Building your own brand detection and visibility using Amazon SageMaker Ground Truth and Amazon Rekognition Custom Labels – Part 1: End-to-end solution

According to Gartner, 58% of marketing leaders believe brand is a critical driver of buyer behavior for prospects, and 65% believe it’s a critical driver of buyer behavior for existing customers. Companies spend huge amounts of money on advertisement to raise brand visibility and awareness. In fact, as per Gartner, CMO spends over 21% of their marketing budgets on advertising. Brands have to continuously maintain and improve their image, understand their presence on the web or media content, and measure their marketing effort. All these are a top priority for every marketer. However, calculating the ROI from such advertisement can be augmented with artificial intelligence (AI)-powered tools to deliver more accurate results.

Nowadays brand owners are naturally more than a little interested in finding out how effectively their outlays are working for them. However, it’s difficult to assess quantitatively just how good the brand exposure is in a given campaign or event.

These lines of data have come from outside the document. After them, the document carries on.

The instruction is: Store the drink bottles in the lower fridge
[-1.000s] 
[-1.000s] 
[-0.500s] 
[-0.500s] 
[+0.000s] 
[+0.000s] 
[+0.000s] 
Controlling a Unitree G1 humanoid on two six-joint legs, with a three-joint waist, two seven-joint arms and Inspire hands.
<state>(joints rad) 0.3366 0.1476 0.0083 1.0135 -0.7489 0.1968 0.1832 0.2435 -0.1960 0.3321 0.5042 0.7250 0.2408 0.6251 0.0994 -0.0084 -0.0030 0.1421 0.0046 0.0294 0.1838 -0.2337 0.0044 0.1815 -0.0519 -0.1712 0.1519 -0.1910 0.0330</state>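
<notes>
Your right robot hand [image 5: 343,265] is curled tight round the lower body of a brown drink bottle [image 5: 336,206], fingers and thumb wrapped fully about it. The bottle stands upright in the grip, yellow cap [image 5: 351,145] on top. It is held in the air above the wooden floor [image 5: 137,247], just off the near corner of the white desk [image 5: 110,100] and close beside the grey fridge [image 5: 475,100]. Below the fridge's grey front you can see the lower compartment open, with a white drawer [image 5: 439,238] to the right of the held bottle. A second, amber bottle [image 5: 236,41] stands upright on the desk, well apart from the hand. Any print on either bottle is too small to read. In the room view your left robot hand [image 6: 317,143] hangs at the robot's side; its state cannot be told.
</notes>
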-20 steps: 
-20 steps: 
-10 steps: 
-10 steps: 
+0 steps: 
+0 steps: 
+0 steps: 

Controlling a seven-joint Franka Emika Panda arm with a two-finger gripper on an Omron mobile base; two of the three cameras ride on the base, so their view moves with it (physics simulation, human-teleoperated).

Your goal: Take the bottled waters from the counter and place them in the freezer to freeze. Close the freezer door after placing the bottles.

The current approach to computing such statistics has involved manually annotating broadcast material, which is time-consuming and expensive.

In this post, we show you how to mitigate these challenges by using Amazon Rekognition Custom Labels to train a custom computer vision model to detect brand logos without requiring machine learning (ML) expertise, and Amazon SageMaker Ground Truth to quickly build a training dataset from unlabeled video samples that can be used for training.

For this use case, we want to build a company brand detection and brand visibility application that allows you to submit a video sample for a given marketing event to evaluate how long your logo was displayed in the entire video and where in the video frame the logo was detected.

Solution overview

Amazon Rekognition Custom Labels is an automated ML (AutoML) feature that enables you to train custom ML models for image analysis without requiring ML expertise. Upload a small dataset of labeled images specific to your business use case, and Amazon Rekognition Custom Labels takes care of the heavy lifting of inspecting the data, selecting an ML algorithm, training a model, and calculating performance metrics.

No ML expertise is required to build your own model. The ease of use and intuitive setup of Amazon Rekognition Custom Labels allows any user to bring their own dataset for their use case, label them into separate folders, and launch the Amazon Rekognition Custom Labels training and validation.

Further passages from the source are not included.